# Assignment 3

#### Student ID: *Double click here to fill the Student ID*

#### Name: *Double click here to fill the name*

Firstly, install the following dependencies:

In [None]:
!pip install git+https://github.com/phonchi/playground-data.git -qq
!pip install cleanlab -qq
!pip install scikeras -qq

To ensure reproducibility, please set all the random seeds to 2023:

## Q1: Exploring the TensorFlow playground

[TensorFlow Neural Net Playground](http://playground.tensorflow.org/) is an interactive, web-based visualization tool to facilitate a deeper understanding of neural networks and their underlying concepts. It allows users to experiment with various neural network architectures, hyperparameters, and activation functions in real-time, without extensive coding or expertise in machine learning. The Playground features a simple, user-friendly interface that visually represents the neural network's structure and learning process. Users can adjust the number of layers, neurons, learning rate, regularization techniques, and more while observing how these changes impact the network's performance on synthetic datasets.

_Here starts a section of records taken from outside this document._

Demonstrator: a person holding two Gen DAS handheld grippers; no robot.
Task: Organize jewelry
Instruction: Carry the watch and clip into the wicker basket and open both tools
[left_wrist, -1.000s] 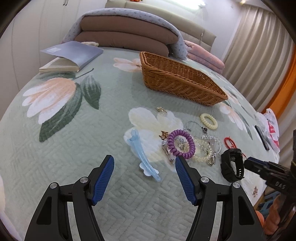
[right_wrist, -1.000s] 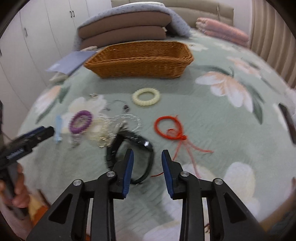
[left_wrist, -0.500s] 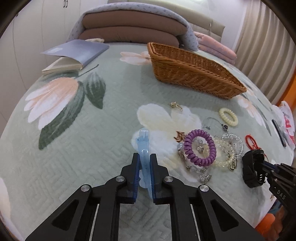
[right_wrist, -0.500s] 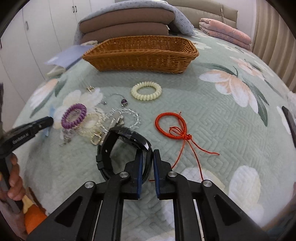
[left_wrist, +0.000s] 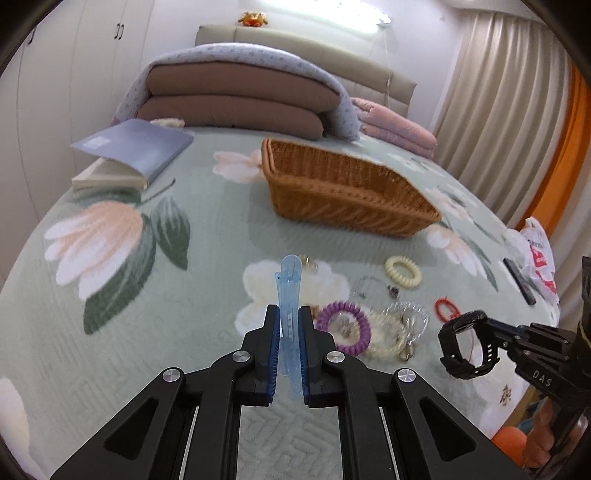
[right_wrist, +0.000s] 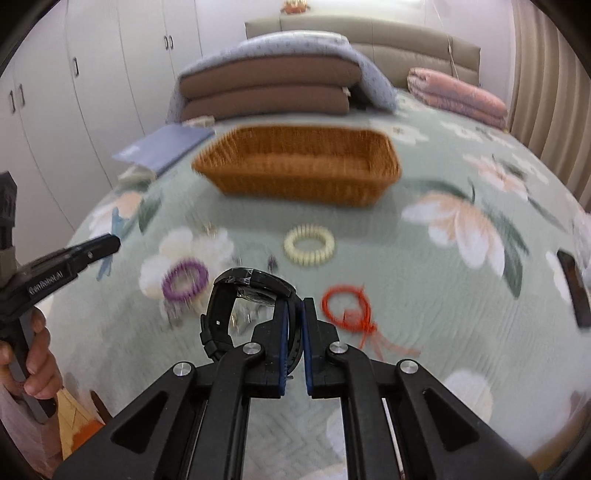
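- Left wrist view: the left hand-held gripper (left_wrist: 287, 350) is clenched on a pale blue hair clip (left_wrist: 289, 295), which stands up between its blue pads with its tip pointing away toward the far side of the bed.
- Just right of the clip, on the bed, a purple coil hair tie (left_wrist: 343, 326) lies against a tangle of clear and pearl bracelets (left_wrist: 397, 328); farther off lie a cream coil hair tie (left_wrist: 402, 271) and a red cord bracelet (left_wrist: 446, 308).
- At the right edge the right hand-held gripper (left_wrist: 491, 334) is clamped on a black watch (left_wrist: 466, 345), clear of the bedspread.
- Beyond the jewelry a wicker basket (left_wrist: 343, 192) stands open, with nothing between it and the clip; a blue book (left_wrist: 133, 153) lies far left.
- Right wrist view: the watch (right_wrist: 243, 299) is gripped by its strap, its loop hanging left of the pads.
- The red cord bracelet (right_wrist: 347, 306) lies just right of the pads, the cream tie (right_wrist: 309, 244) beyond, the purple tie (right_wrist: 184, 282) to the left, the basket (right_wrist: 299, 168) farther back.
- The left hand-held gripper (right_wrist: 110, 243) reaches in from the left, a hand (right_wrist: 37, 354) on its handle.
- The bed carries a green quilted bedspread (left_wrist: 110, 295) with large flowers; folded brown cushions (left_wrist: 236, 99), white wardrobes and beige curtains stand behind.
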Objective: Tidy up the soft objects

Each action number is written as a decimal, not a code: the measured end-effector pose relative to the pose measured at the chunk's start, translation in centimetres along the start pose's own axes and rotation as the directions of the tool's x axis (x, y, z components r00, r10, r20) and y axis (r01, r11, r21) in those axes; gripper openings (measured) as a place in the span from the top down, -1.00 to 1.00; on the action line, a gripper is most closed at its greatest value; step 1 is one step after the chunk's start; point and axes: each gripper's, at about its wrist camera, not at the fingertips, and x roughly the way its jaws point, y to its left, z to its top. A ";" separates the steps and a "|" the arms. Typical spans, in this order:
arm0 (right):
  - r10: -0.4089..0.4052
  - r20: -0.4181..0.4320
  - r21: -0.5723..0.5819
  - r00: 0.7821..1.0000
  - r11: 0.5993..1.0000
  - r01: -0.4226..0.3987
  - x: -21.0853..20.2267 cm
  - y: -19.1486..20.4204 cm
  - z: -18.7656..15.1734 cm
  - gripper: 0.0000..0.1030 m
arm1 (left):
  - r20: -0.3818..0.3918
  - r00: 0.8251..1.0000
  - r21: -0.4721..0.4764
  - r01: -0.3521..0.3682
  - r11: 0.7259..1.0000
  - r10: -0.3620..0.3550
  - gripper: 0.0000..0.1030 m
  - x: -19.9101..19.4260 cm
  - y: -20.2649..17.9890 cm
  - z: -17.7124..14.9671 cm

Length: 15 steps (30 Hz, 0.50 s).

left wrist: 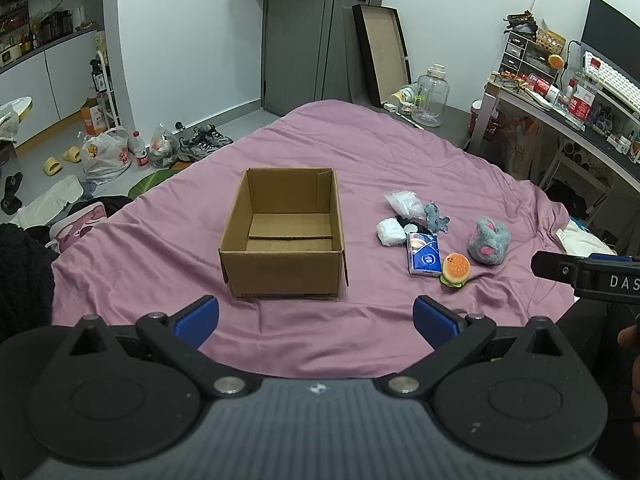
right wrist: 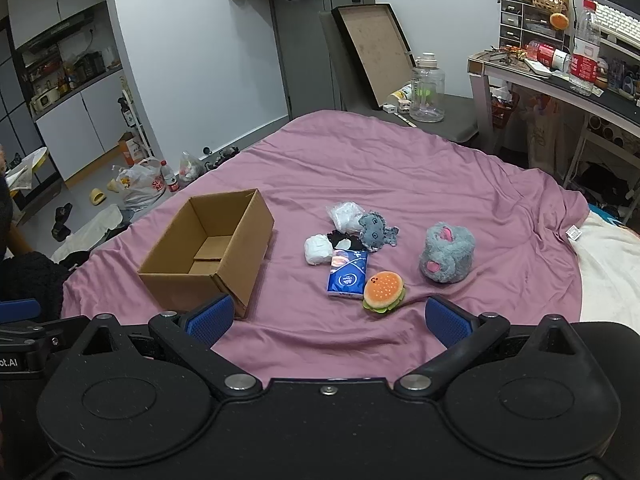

In this exercise, we will explore the web interface and replicate the experiment using `Python` (You are free to use `Tensorflow`, `Pytorch` or other libraries to do the exercise).

#### (a) Execute the following steps first: (10%)
1. Choose the circle dataset (top-left dataset under "DATA" panel). 
2. Reduce the hidden layer to only one layer and change the activation function to "ReLU". 
3. Run the model five times. Before each trial, hit the "Reset the network" button to get a new random initialization. (The "Reset the network" button is the circular reset arrow just to the left of the Play button.) 
4. Let each trial run for at least 500 epochs to ensure convergence. 

Make some comments about the role of initialization in this non-convex optimization problem. What is the minimum number of neurons required (Keeping all other parameters unchanged) in this single layer NN to ensure that it almost always converges to global minima (where the test loss is below 0.015)? Finally, paste the convergence results below.

* Note the convergence pictures should include all the settings and the model. An example is available [here](https://drive.google.com/file/d/1zLN-bNtiHNc1x8Ne1-a572nRQRt7AMph/view?usp=sharing) (The setting is the default and you need to change it according to the description above).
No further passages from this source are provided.